> **Assignment**
Pictures aside, quote the whole listing exactly.
(Beginning of Collected data)
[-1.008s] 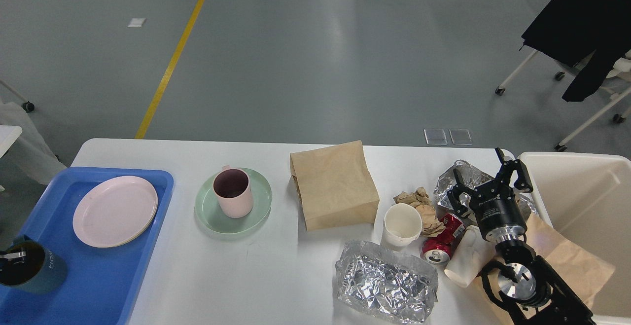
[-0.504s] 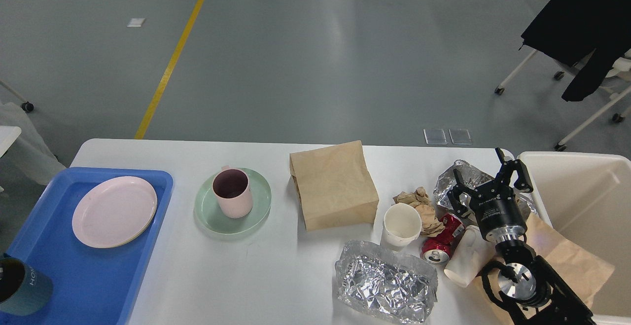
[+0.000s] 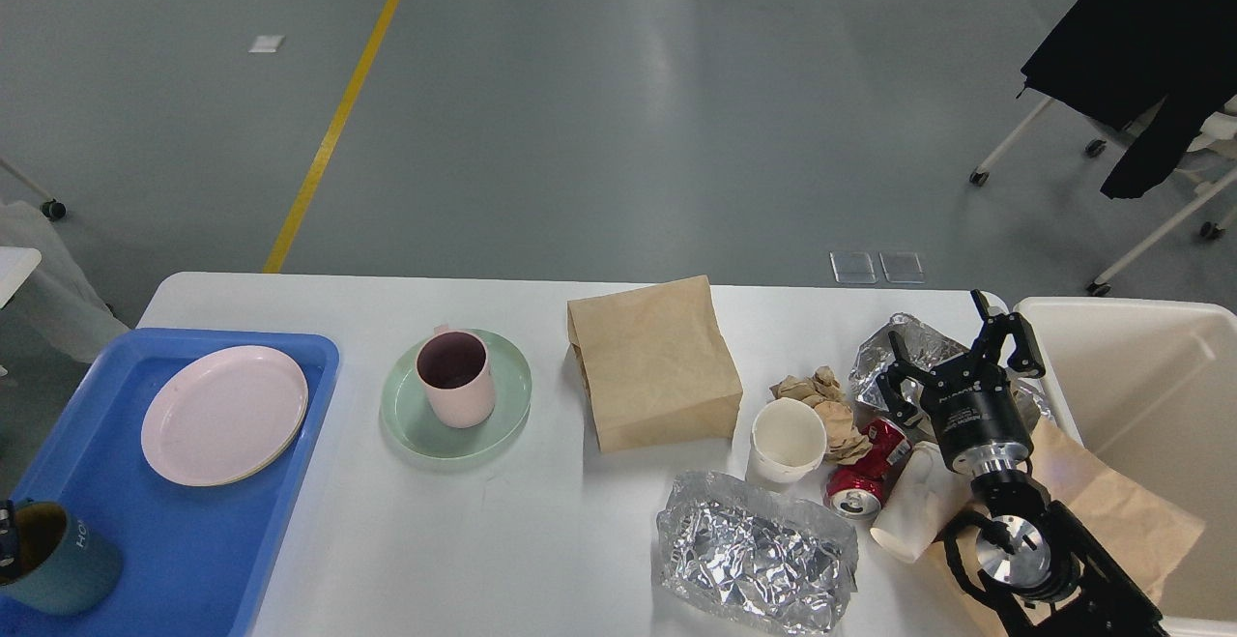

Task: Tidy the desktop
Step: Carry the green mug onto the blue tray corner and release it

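Change over the last second: the dark teal cylindrical mug [image 3: 53, 560] at the near-left corner of the blue plastic tray [image 3: 193, 560] first slid left, nearly out of frame, then came back right and now stands more fully in view. A sliver of dark metal touches its left rim at the frame edge; probably the left gripper [image 3: 6, 540], but too little shows to tell whether it is parted or clamped. Judgement: the mug is being set down on the tray, so the dish-sorting step looks close to done for that item.

Right gripper [image 3: 957, 357]: unmoved across all three frames, fingers spread wide, holding nothing, poised above the far-right clutter.

The large white rounded-corner desktop [image 3: 483, 540] spans the whole near field, under both arms. Directly below and beside the right gripper: crumpled foil wad [image 3: 904, 347], crushed red drink can [image 3: 865, 473], and tipped white paper cup [image 3: 913, 506]. The cream-white rectangular bin [image 3: 1140, 405] stands just right of it.

Still uncleared: pink mug [image 3: 454, 378] on green round plate [image 3: 456, 407], centre-left.
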`<action>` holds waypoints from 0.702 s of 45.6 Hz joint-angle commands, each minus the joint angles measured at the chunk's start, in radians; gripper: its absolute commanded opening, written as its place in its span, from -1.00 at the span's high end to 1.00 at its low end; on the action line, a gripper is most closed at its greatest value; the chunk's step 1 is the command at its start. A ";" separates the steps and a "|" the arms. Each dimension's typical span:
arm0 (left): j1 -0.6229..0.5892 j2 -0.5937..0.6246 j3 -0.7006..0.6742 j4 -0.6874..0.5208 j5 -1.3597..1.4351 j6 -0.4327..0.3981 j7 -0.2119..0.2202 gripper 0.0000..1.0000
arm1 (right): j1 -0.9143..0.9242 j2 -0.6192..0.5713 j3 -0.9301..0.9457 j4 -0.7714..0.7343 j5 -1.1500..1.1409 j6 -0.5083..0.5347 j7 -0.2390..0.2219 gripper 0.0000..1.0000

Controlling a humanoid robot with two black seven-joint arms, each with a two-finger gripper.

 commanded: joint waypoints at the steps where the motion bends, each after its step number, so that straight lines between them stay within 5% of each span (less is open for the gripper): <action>1: 0.000 0.001 0.002 0.000 -0.005 0.002 0.008 -0.66 | 0.000 0.000 0.000 0.000 0.000 0.000 0.000 -1.00; 15: -0.144 0.087 0.054 -0.082 -0.003 -0.011 0.013 -0.71 | 0.000 0.000 0.000 0.002 0.000 0.000 0.000 -1.00; 26: -0.534 0.066 0.371 -0.237 -0.017 -0.080 0.005 -0.85 | 0.000 0.000 -0.001 0.002 0.000 0.000 0.000 -1.00; 32: -0.778 -0.075 0.558 -0.322 -0.037 -0.154 0.008 -0.92 | 0.000 0.000 0.000 0.002 0.001 0.000 0.000 -1.00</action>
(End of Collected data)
> **Response to this task**
[-1.008s] 
[-0.504s] 
[+0.000s] 

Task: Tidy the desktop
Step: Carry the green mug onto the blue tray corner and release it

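Change over the last second: the dark teal cylindrical mug [image 3: 53, 560] at the near-left corner of the blue plastic tray [image 3: 193, 560] first slid left, nearly out of frame, then came back right and now stands more fully in view. A sliver of dark metal touches its left rim at the frame edge; probably the left gripper [image 3: 6, 540], but too little shows to tell whether it is parted or clamped. Judgement: the mug is being set down on the tray, so the dish-sorting step looks close to done for that item.

Right gripper [image 3: 957, 357]: unmoved across all three frames, fingers spread wide, holding nothing, poised above the far-right clutter.

The large white rounded-corner desktop [image 3: 483, 540] spans the whole near field, under both arms. Directly below and beside the right gripper: crumpled foil wad [image 3: 904, 347], crushed red drink can [image 3: 865, 473], and tipped white paper cup [image 3: 913, 506]. The cream-white rectangular bin [image 3: 1140, 405] stands just right of it.

Still uncleared: pink mug [image 3: 454, 378] on green round plate [image 3: 456, 407], centre-left.
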`<action>` holds waypoints from 0.702 s of 45.6 Hz joint-angle commands, each minus the joint angles measured at the chunk's start, in radians; gripper: its absolute commanded opening, written as its place in its span, from -1.00 at the span's high end to 1.00 at its low end; on the action line, a gripper is most closed at its greatest value; the chunk's step 1 is the command at its start. A ";" separates the steps and a "|" the arms. Each dimension's typical span:
arm0 (left): j1 -0.6229..0.5892 j2 -0.5937..0.6246 j3 -0.7006..0.6742 j4 -0.6874..0.5208 j5 -1.3597..1.4351 j6 -0.4327..0.3981 j7 -0.2119..0.2202 gripper 0.0000..1.0000
arm1 (right): j1 -0.9143..0.9242 j2 -0.6192..0.5713 j3 -0.9301..0.9457 j4 -0.7714..0.7343 j5 -1.1500..1.1409 j6 -0.5083..0.5347 j7 -0.2390..0.2219 gripper 0.0000..1.0000

Controlling a humanoid robot with two black seven-joint arms, each with a two-finger gripper.

 commanded: joint waypoints at the steps where the motion bends, each after its step number, so that straight lines between them stay within 5% of each span (less is open for the gripper): <action>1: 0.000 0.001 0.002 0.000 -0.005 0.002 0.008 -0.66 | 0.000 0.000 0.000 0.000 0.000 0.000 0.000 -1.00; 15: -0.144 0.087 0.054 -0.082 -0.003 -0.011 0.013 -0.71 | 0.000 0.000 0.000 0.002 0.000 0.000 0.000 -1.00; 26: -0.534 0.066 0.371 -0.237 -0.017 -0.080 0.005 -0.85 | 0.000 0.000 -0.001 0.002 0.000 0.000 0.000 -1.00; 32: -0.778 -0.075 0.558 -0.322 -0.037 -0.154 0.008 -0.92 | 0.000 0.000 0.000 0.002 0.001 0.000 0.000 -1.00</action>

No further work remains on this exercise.